Update of Rphenograph and Rtsne
I hope everybody is safe and has started to work again.
I have finished to implement some improvements in Rphenograph, features below.
For the geeks who want to test and report problems the code is available
https://github.com/i-cyto/Rphenograph
I implemented the really delicious optsne in Rtsne some weeks ago and I am waiting the approval of the author/maintainer of Rtsne.
For the geeks who want to test and report problems the code is available
https://github.com/SamGG/Rtsne
To be noticed, I am not a maestro of C coding nor openmp, so use these packages at your own risk.
Installation commands at the end of this message.
I will integrate them in a new release of cytofkit for the end of June.
On my laptop, a dataset of 300 k datapoints, 11 dimensions (part of the flow18 dataset from Belkina et al), using 30 nearest neighbors,
optsne is computed in 960 sec, similarly to Python.

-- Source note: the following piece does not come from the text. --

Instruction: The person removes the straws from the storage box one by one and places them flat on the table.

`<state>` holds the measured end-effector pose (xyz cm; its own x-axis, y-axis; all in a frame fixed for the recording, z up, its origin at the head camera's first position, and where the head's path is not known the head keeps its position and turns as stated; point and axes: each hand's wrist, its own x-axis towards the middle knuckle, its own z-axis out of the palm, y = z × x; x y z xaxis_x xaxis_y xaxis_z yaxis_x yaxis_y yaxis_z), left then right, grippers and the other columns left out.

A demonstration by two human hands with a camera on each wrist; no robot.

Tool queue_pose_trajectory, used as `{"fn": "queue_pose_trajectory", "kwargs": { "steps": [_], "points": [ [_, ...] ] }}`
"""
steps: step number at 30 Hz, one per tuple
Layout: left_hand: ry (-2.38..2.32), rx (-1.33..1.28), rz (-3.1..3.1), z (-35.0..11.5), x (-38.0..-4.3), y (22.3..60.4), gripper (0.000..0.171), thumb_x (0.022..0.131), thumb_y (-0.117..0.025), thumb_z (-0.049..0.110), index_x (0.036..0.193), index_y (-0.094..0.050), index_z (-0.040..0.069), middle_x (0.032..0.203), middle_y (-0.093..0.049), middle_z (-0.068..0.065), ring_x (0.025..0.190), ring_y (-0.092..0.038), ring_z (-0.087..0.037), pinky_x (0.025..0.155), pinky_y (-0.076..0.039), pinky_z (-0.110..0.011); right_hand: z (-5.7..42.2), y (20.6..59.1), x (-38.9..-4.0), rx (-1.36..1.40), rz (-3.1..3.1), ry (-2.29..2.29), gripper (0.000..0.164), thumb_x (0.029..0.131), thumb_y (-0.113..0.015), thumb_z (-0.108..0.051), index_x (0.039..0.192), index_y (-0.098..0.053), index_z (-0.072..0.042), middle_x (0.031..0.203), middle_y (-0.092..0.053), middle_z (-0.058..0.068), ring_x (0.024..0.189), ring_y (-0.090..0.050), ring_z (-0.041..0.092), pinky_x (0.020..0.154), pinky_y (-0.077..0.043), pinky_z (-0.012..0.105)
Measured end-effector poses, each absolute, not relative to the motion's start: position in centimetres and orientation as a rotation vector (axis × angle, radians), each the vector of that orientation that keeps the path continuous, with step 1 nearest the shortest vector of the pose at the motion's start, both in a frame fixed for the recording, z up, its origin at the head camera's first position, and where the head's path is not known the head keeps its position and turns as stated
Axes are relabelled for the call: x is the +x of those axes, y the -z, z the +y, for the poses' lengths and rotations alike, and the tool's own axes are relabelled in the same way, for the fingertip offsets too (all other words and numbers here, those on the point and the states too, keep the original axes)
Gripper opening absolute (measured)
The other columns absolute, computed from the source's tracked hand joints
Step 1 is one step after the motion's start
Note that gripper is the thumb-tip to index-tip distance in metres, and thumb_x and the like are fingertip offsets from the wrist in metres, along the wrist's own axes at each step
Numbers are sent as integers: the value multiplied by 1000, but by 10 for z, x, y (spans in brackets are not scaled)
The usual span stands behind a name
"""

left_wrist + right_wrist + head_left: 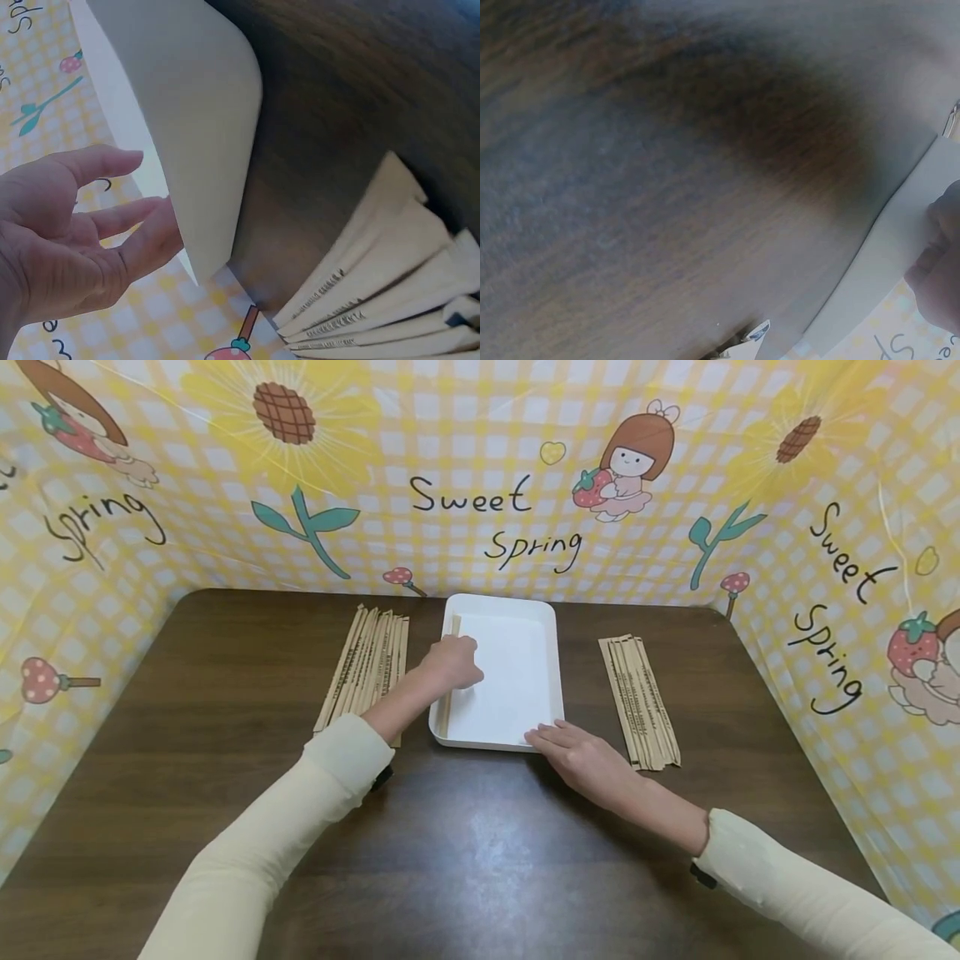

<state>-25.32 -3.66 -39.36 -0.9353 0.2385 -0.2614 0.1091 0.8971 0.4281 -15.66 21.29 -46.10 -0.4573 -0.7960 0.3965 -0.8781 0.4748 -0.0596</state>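
A white tray (502,672) lies on the dark table, and a slim paper-wrapped chopsticks packet (444,714) runs along its left inner wall. Over that packet is my left hand (452,662), reaching into the tray. In the left wrist view, the left hand (90,225) has its thumb and fingers apart; the fingertips pass behind the tray wall (199,135), where they are hidden. Meanwhile my right hand (588,762) rests its extended fingers on the tray's near right corner. The right wrist view catches this hand (941,262) only at its edge, against the tray's side (881,255).
Left of the tray lies a row of several brown paper packets (367,660) with printed lettering. A second row of similar packets (641,702) is to the right. Behind and beside the table (480,868) hangs a yellow checked cloth (465,427).
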Motion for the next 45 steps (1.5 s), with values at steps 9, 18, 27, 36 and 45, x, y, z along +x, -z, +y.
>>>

Rphenograph is computed in 210 sec, similarly to PARC (195 sec) whereas original Phenograph implementations are 440 sec in R and 1096 sec in Python. The original Python Phenograph carries out 32 Louvain iterations, but this information is not available in the igraph implementation of Louvain, as far as I know. PARC is carrying 5 iterations of the Leiden algorithm by default. When Python Phenograph is set up to carry out 5 iterations of Leiden, it takes nearly the same amount of time as PARC. I let you the pleasure to check which result you prefer.
To be noticed, Jan Stuchly did a Rphenograph implementation with Annoy library, the whole process being fully parallelized, which is not my case.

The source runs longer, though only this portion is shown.